Add the relevant imports.

src/routes/+page.server.ts
import { Resource } from 'sst'
import Form from '~/components/Form'
import { createServerFn } from '@tanstack/react-start'
import { createFileRoute } from '@tanstack/react-router'
import { getSignedUrl } from '@aws-sdk/s3-request-presigner'
import { S3Client, PutObjectCommand } from '@aws-sdk/client-s3'

And install the npm packages.

Terminal window
npm install @aws-sdk/client-s3 @aws-sdk/s3-request-presigner

Head over to the local TanStack Start app in your browser, http://localhost:3000 and try uploading an image.
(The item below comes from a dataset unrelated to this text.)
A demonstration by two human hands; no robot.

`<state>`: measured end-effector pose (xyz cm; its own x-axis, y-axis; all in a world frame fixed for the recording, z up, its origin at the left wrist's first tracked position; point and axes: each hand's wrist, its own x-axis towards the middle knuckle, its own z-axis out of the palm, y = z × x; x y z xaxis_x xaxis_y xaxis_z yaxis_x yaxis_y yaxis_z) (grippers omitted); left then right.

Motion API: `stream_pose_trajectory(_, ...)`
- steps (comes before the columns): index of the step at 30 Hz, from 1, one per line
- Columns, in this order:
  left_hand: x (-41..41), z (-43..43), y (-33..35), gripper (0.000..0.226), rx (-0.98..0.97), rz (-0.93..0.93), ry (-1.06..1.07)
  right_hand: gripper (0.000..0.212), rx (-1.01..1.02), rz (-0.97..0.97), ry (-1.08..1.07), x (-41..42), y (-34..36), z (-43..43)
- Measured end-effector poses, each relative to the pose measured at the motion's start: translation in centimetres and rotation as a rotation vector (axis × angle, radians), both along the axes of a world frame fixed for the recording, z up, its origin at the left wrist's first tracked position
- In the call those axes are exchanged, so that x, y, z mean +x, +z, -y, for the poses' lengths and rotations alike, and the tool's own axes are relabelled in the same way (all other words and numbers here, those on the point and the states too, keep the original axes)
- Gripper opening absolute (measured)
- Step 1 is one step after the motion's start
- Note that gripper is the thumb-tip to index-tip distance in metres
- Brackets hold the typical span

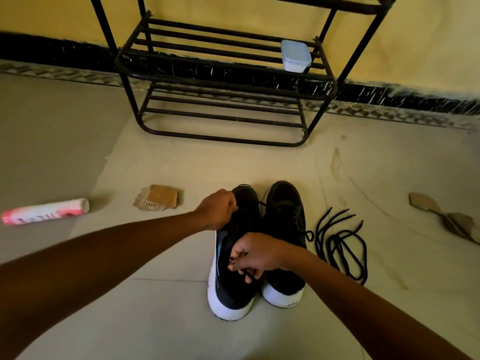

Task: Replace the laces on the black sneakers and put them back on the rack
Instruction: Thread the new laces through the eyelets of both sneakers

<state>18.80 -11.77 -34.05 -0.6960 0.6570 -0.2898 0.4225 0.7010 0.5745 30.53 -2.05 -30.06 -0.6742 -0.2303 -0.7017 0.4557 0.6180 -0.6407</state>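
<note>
In front of the black metal-bar rack (226, 87), I see black fabric sneakers with white soles (284, 224) side by side on the floor. The left hand (218, 209) curls around one shoe's rack-side toe. The right hand (253, 255) pinches a thin black lace (246, 275) at that shoe's opening.

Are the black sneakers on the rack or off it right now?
Off. Both sneakers stand side by side on the floor before the rack; left hand and right hand grip the left one's laces.
</note>
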Motion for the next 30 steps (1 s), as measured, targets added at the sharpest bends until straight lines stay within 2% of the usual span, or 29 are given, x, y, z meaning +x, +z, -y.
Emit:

You should see it upload and then download the image.

SST TanStack Start app local


5. Deploy your app

Now let’s deploy your app to AWS.

Terminal window
npx sst deploy --stage production

You can use any stage name here but it’s good to create a new stage for production.

Congrats! Your app should now be live!


Connect the console

As a next step, you can setup the SST Console to git push to deploy your app and view logs from it.

SST Console Autodeploy

You can create a free account and connect it to your AWS account.